Le président du tribunal a désigné Mme Douet, premier conseiller, pour statuer sur les demandes de référé.

Considérant ce qui suit :

1. Aux termes du premier alinéa de l'article L. 521-1 du code de justice administrative : " Quand une décision administrative, même de rejet, fait l'objet d'une requête en annulation ou en réformation, le juge des référés, saisi d'une demande en ce sens, peut ordonner la suspension de l'exécution de cette décision, ou de certains de ses effets, lorsque l'urgence le justifie et qu'il est fait état d'un moyen propre à créer, en l'état de l'instruction, un doute sérieux quant à la légalité de la décision. " et aux termes de l'article L. 522-1 dudit code : " Le juge des référés statue au terme d'une procédure contradictoire écrite ou orale. Lorsqu'il lui est demandé de prononcer les mesures visées aux articles L. 521-1 et L. 521-2, de les modifier ou d'y mettre fin, il informe sans délai les parties de la date et de l'heure de l'audience publique () ". L'article L. 522-3 dudit code dispose : " Lorsque la demande ne présente pas un caractère d'urgence ou lorsqu'il apparaît manifeste, au vu de la demande, que celle-ci ne relève pas de la compétence de la juridiction administrative, qu'elle est irrecevable ou qu'elle est mal fondée, le juge des référés peut la rejeter par une ordonnance motivée sans qu'il y ait lieu d'appliquer les deux premiers alinéas de l'article L. 522-1. ". Enfin, aux termes du premier alinéa de l'article R. 522-1 du même code : " La requête visant au prononcé de mesures d'urgence doit () justifier de l'urgence de l'affaire. ".
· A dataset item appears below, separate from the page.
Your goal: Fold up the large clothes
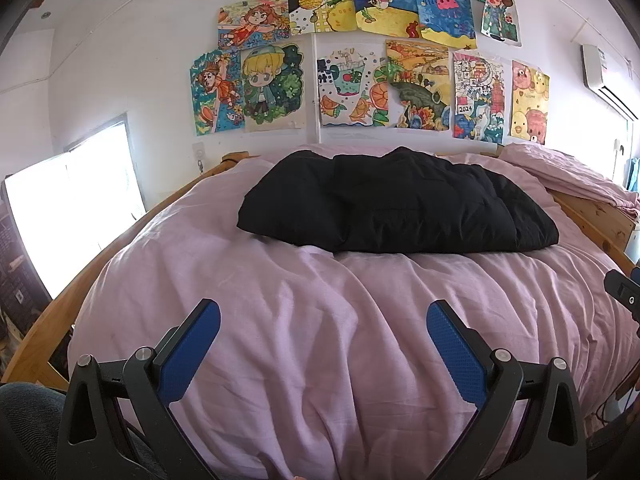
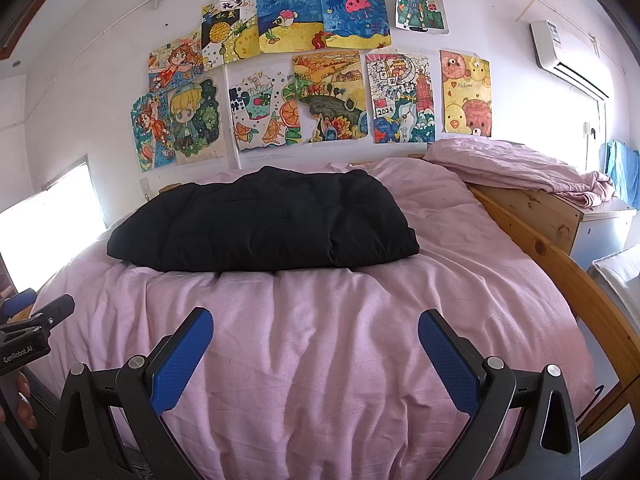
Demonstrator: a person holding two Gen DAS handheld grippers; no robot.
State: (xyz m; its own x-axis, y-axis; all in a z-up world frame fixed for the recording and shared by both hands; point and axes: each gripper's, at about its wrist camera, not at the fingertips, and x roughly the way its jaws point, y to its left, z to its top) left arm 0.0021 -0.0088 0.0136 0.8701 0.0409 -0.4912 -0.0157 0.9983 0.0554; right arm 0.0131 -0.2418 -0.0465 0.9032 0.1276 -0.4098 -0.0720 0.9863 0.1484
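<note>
A black padded garment point(image 1: 396, 204) lies folded into a thick bundle on the far half of the pink bedcover point(image 1: 304, 320); the right wrist view shows the garment point(image 2: 264, 224) left of centre. My left gripper point(image 1: 323, 312) hovers open over the near part of the cover, well short of the garment, nothing between its blue pads. My right gripper point(image 2: 315, 318) is likewise open and empty above the cover point(image 2: 320, 360). Each gripper's black body shows at the other view's edge: the right gripper point(image 1: 624, 292), the left gripper point(image 2: 28, 328).
The wooden bed frame point(image 2: 560, 264) runs along the right side, with a heap of pink bedding point(image 2: 516, 168) on a wooden box beyond it. Drawings point(image 1: 360, 60) cover the wall behind the bed. A bright window point(image 1: 68, 208) is on the left. A hand's fingers point(image 2: 24, 404) show at lower left.
</note>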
2. L'urgence justifie que soit prononcée la suspension d'un acte administratif lorsque l'exécution de celui-ci porte atteinte, de manière suffisamment grave et immédiate, à un intérêt public, à la situation du requérant ou aux intérêts qu'il entend défendre. Il appartient au juge des référés d'apprécier concrètement, compte tenu des justifications fournies par le requérant, si les effets de l'acte litigieux sont de nature à caractériser une urgence justifiant que, sans attendre le jugement de la requête au fond, l'exécution de la décision soit suspendue. L'urgence doit être appréciée objectivement compte tenu de l'ensemble des circonstances de l'affaire.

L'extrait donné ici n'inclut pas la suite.